Configure pipeline settings for Delta Live Tables
This article provides details on configuring pipeline settings for Delta Live Tables. Delta Live Tables provides a user interface for configuring and editing pipeline settings. The UI also provides an option to display and edit settings in JSON.
Note
You can configure most settings with either the UI or a JSON specification. Some advanced options are only available using the JSON configuration.
Databricks recommends familiarizing yourself with Delta Live Tables settings using the UI. If necessary, you can directly edit the JSON configuration in the workspace. JSON configuration files are also useful when deploying pipelines to new environments or when using the CLI or REST API.
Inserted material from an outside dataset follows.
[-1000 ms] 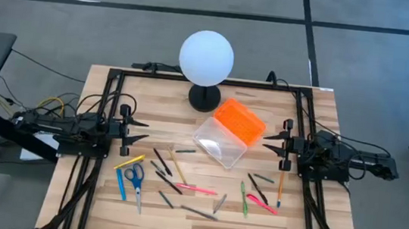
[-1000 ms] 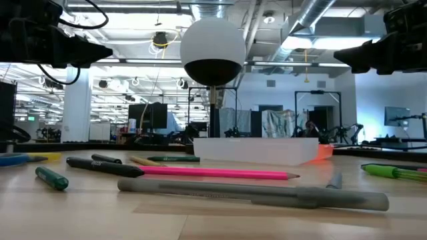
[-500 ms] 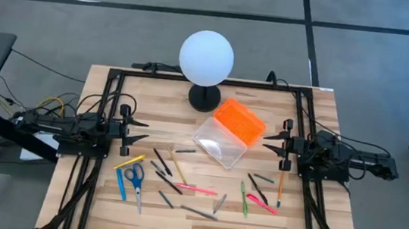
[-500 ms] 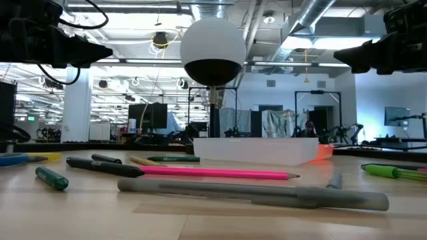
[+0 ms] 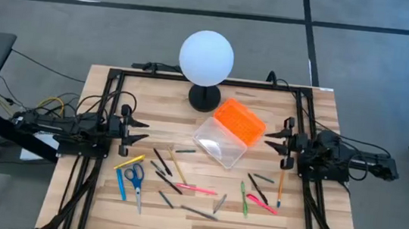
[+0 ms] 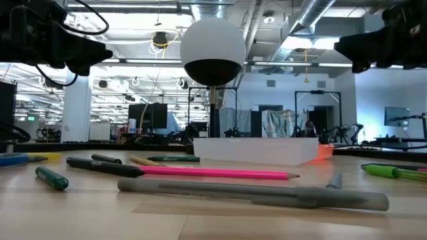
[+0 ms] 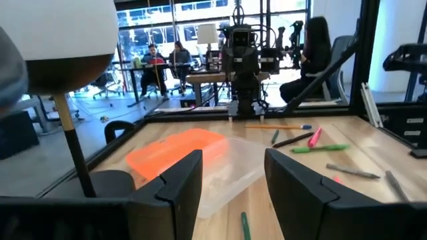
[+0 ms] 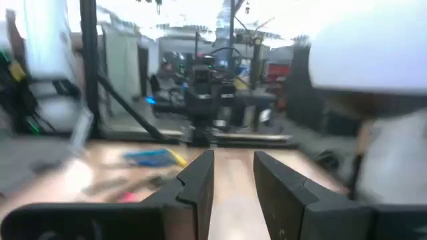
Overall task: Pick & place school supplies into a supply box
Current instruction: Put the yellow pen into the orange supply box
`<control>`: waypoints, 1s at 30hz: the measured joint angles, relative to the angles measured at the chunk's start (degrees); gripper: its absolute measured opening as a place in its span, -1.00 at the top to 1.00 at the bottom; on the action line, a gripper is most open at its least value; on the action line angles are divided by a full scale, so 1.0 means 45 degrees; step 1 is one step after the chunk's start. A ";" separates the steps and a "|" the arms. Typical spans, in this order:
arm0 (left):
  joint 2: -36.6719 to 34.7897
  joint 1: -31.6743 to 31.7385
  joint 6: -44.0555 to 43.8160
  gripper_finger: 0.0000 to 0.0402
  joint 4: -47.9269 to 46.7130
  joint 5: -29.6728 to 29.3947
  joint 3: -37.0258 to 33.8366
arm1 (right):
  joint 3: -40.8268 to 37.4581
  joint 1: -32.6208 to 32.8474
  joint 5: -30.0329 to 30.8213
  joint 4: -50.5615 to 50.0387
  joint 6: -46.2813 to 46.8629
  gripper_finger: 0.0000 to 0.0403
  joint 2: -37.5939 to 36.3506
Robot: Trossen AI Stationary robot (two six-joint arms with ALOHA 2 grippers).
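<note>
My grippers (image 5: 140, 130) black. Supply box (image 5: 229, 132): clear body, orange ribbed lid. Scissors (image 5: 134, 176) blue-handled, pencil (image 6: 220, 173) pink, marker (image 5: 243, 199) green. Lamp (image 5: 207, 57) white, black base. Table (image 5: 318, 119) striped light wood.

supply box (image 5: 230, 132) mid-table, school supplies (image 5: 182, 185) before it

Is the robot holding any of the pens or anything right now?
No, nothing is held. The left gripper and right gripper are both open and empty, up off the table, and the pens lie loose on the table.

Globe lamp (image 5: 206, 60) crowds supply box (image 5: 229, 131) rear — front approach open.
</note>
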 joint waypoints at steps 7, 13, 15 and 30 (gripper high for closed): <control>-0.0005 0.0002 -0.0292 0.21 0.0157 0.0007 0.0000 | 0.0000 0.0077 0.0119 0.0077 0.1644 0.50 0.0005; -0.0005 0.0001 -0.0968 0.21 -0.0022 0.0033 0.0000 | 0.0000 0.0017 0.0137 0.0106 0.1299 0.50 0.0005; -0.0002 0.0000 -0.0968 0.21 0.0019 0.0027 0.0000 | 0.0000 -0.0057 0.0158 0.0130 0.0802 0.50 0.0005; 0.0000 0.0000 -0.0065 0.21 0.4175 0.0898 0.0034 | 0.1238 0.0442 -0.0197 0.2229 -0.0414 0.50 0.0492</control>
For a full reference to the Delta Live Tables JSON configuration settings, see Delta Live Tables pipeline configurations.
Choose a product edition
Select the Delta Live Tables product edition with the features best suited for your pipeline requirements. The following product editions are available:
Core
to run streaming ingest workloads. Select theCore
edition if your pipeline doesn’t require advanced features such as change data capture (CDC) or Delta Live Tables expectations.Pro
to run streaming ingest and CDC workloads. ThePro
product edition supports all of theCore
features, plus support for workloads that require updating tables based on changes in source data.Advanced
to run streaming ingest workloads, CDC workloads, and workloads that require expectations. TheAdvanced
product edition supports the features of theCore
andPro
editions, and also supports enforcement of data quality constraints with Delta Live Tables expectations.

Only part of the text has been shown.